Зато Флигенфенгер с любопытством спросил:
— Какой проект?
— Просто-напросто напиться чаю. Мы кончили обедать около половины шестого, а теперь уже десять.
— Ура! — закричал Флигенфенгер. — Наталья Александровна, позвольте вам предложить руку; мы пойдем наверх за посудой, так как все шкафы там.
— Пойдемте, пойдемте; только, пожалуйста, не ударьте меня о потолок.
Молодые люди в буквальном смысле слова вспорхнули на лестницу и стали доставать чашки, стаканы и чайник. Имеретинский пока зажег газовую плиту, и в холодильнике начала собираться вода.
Вдруг он услышал испуганный крик Наташи:
— Карл Карлович, что вы делаете?
Изобретатель подошел к лестнице и посмотрел, что случилось. То, что он увидел, поразило его до последней степени.
Флигенфенгер схватил чайную посуду и швырял ее прямо вниз мимо лестницы. Крик Наташи не остановил его, и зоолог продолжал со смехом кидать посуду. Но тут рассмеялся Имеретинский; он понял, в чем дело: стаканы, блюдечки, чашки не разбивались со звоном, а медленно опускались и осторожно становились на ковер нижней комнаты.
Наташа забыла, что в межпланетном пространстве все предметы почти ничего не весят.
Очнулся и Добровольский от своей работы при виде летающей посуды. Таким образом, вся компания была в сборе. Молодая девушка начала накрывать стол.

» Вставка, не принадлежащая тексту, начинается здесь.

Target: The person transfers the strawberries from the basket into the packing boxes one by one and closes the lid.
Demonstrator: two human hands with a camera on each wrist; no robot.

— Как единственная представительница угнетенного пола…
Флигенфенгер многозначительно кашлянул.
— Да, да — угнетенного! — наставительно повторила Наташа, — я беру на себя разливание чаев и прочие скучные обязанности, которые взвалили на нас господа мужчины.
Когда нагрелось достаточно воды, молодая хозяйка заварила чай и, строго взглянув на зоолога, сказала:
— Карл Карлович, принесите сверху хлеб, сухари и консервы.

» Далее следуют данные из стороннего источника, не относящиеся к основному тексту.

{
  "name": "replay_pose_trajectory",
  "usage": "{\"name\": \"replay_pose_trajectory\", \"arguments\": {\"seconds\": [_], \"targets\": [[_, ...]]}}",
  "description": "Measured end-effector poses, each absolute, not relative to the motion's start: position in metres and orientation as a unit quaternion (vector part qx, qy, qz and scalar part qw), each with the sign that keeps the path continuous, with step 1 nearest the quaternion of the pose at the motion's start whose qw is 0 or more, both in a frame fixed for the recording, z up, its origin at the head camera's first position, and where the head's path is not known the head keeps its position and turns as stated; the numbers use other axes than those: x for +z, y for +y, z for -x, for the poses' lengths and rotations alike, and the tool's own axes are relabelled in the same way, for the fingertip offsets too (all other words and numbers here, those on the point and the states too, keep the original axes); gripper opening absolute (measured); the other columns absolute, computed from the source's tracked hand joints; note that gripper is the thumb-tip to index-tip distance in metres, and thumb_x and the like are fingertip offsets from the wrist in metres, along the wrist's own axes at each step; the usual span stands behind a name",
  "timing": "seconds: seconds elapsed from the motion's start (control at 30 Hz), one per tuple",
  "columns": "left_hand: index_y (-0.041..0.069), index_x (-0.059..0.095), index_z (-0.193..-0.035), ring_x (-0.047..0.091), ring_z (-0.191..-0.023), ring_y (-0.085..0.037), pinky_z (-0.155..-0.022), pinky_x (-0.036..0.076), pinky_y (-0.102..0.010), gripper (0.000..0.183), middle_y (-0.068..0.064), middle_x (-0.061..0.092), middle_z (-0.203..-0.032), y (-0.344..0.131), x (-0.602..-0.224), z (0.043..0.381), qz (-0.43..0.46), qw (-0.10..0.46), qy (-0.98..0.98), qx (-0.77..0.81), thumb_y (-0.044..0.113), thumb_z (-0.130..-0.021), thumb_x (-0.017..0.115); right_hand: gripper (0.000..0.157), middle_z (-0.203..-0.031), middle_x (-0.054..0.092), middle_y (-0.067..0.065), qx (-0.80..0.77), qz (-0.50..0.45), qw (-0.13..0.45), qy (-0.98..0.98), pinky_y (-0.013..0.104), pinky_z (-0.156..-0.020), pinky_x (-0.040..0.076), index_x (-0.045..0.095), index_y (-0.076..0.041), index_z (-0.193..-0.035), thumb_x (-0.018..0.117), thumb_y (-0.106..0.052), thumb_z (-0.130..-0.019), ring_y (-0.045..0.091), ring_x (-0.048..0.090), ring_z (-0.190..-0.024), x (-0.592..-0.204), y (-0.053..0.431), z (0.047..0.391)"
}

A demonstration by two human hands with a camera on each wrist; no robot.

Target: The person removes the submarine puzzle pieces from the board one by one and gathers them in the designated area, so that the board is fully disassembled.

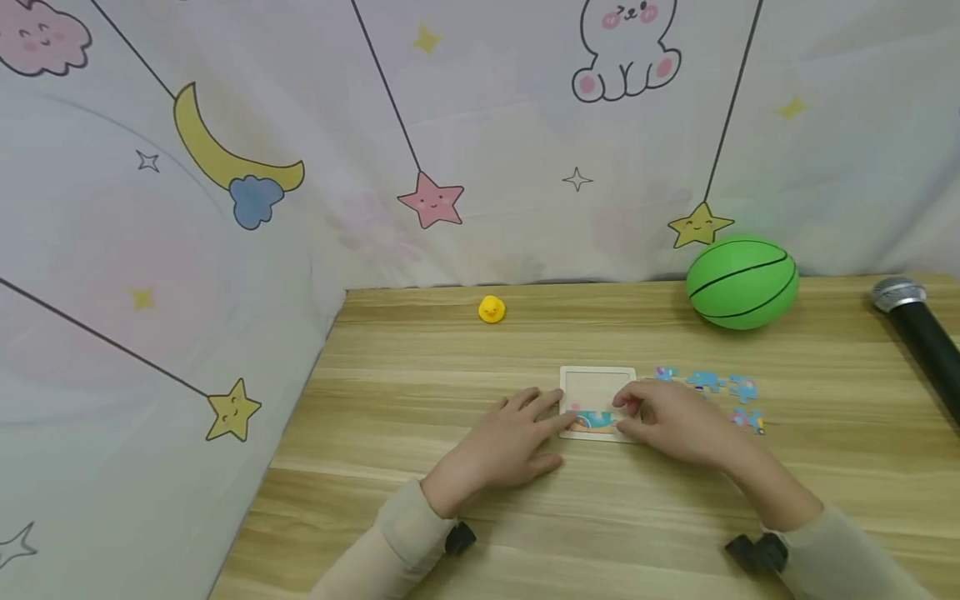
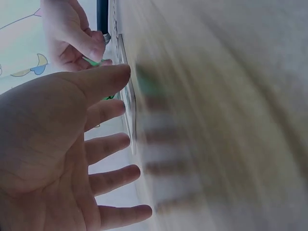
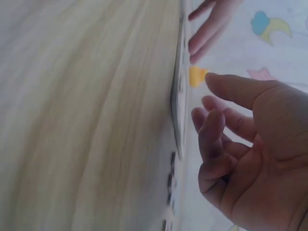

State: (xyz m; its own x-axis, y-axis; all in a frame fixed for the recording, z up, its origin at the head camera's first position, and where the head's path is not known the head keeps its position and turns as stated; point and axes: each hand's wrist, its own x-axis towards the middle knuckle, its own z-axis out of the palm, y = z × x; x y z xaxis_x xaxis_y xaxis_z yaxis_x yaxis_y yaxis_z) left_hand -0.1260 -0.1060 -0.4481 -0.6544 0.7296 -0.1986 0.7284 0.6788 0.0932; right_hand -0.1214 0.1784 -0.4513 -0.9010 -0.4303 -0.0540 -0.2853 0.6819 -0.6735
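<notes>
A small puzzle tray (image 1: 597, 370) with a pale rim lies on the table, with joined puzzle pieces (image 1: 592, 420) along its lower part. My left hand (image 1: 506, 442) lies at the tray's left side, its fingers spread and fairly straight, the fingertips on or over the rim. Over the tray's right edge is my right hand (image 1: 678, 421). In the right wrist view its thumb (image 3: 240, 90) stands apart from the partly curled fingers, and nothing shows between them. Loose blue puzzle pieces (image 1: 742, 387) lie to the right, partly hidden by the right hand.
A yellow rubber duck (image 1: 491, 310) stands near the back edge of the wooden table (image 1: 420, 358). Farther right are a green ball (image 1: 742, 283) with black lines and a black microphone (image 1: 918, 333). A printed cloth (image 1: 510, 125) hangs behind the table.
</notes>
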Motion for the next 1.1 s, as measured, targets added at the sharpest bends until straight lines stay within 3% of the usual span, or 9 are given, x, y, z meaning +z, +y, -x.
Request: {"name": "replay_pose_trajectory", "arguments": {"seconds": [0.33, 0.93, 1.1], "targets": [[0.031, 0.039, -0.162, 0.033, -0.151, -0.032, -0.110, 0.042, -0.058, 0.062, -0.001, 0.028, -0.169, -0.105, -0.450, 0.127, -0.400, 0.122, 0.908, -0.010, 0.052, -0.106, 0.055, 0.031, -0.103, 0.068, -0.001, -0.331, 0.185, 0.136, 0.915, 0.047, -0.088, 0.054, 0.073, -0.008, -0.112, 0.083, -0.027, -0.090, 0.019, 0.064, -0.098, -0.458, 0.161, 0.129], [0.031, 0.039, -0.162, 0.032, -0.151, -0.034, -0.110, 0.042, -0.059, 0.061, -0.001, 0.026, -0.170, -0.107, -0.449, 0.126, -0.392, 0.128, 0.911, -0.005, 0.048, -0.106, 0.056, 0.025, -0.095, 0.066, -0.003, -0.311, 0.173, 0.136, 0.925, 0.041, -0.079, 0.053, 0.070, -0.011, -0.104, 0.086, -0.021, -0.087, 0.015, 0.060, -0.085, -0.460, 0.152, 0.130], [0.032, 0.039, -0.162, 0.032, -0.151, -0.034, -0.110, 0.042, -0.059, 0.061, -0.001, 0.026, -0.170, -0.106, -0.449, 0.125, -0.392, 0.127, 0.911, -0.007, 0.048, -0.106, 0.056, 0.015, -0.090, 0.068, -0.006, -0.329, 0.176, 0.132, 0.919, 0.037, -0.073, 0.051, 0.070, -0.012, -0.102, 0.079, -0.016, -0.092, 0.012, 0.060, -0.078, -0.460, 0.152, 0.130]]}}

Флигенфенгер низко поклонился.
— Слушаюсь, г-жа «угнетенная».
Наконец, все было готово, и проголодавшиеся путешественники уселись за чайным столом.
— Отсутствие веса, очевидно, не вызывает отсутствия аппетита, — пошутил Имеретинский.
— Даже наоборот, вызывает его, — согласился Флигенфенгер. — А потому, Наталия Александровна, позвольте мне еще стакан чаю.
— Фу, какой жадный! — пробурчал астроном.
— Хотя чай при лунном и звездном свете весьма поэтичен, а все-таки приоткройте, пожалуйста, кто-нибудь занавеску нижнего окна, а то так темно, что я боюсь пролить чай мимо стаканов. Будет светлее, да и свежо стало, пусть солнце нас согреет.
— Прекрасно, кстати я загляну и наверх, я еще не наблюдал из верхнего окна. А чаю Карлу Карловичу все-таки не давайте; он такой толстый, что может лопнуть.
Зоолог немножко обиделся, так как очень не любил, когда говорили про его толщину, и возмущенно ответил:
— Ненавижу я твои глупые шутки, Борис! ты ни в чем не знаешь меры.
— Ах, скажите, пожалуйста, какая важность, — продолжал астроном иронизировать, — затронули его комплекцию! Мир от этого не погибнет.
— Оставьте меня раз навсегда в покое, — вскипел Флигенфенгер. — Я не намерен терпеть ваши дурацкие сарказмы и прошу вас…
— Да я вам даже и отвечать-то не желаю, все равно…
— Ну, и убирайтесь; лучше прекратить глупый спор, и вообще я предпочитаю с вами не разговаривать.
— Господа, ради Бога, — вступилась Наташа, — мы всего четыре часа тому назад уехали, а вы уже решили не разговаривать. Что же будет дальше? Ведь разъехаться вам теперь совершенно невозможно, так не отравляйте нам путешествия.
— Не беспокойтесь, Наталия Александровна, — промолвил изобретатель. — Они будут три раза в день ссориться, но через пять минут опять станут друзьями. Такая канитель идет у них уже лет пятнадцать. С этим придется и нам примириться.
Наташа засмеялась, и даже разгневанный зоолог не мог удержаться от улыбки. Астроном же ничего не сказал и, захватив один из рефракторов, пошел наверх. Остальные продолжали сидеть за столом.
Смелые планы будущего, смех, шутки, ссоры из-за пустяков — каким ненужным и неуместным показалось бы все это путешественникам, если бы они знали, что их ждет через несколько минут, если бы они видели, что впереди, уже близко от аппарата, несется густой поток страшных небесных камней!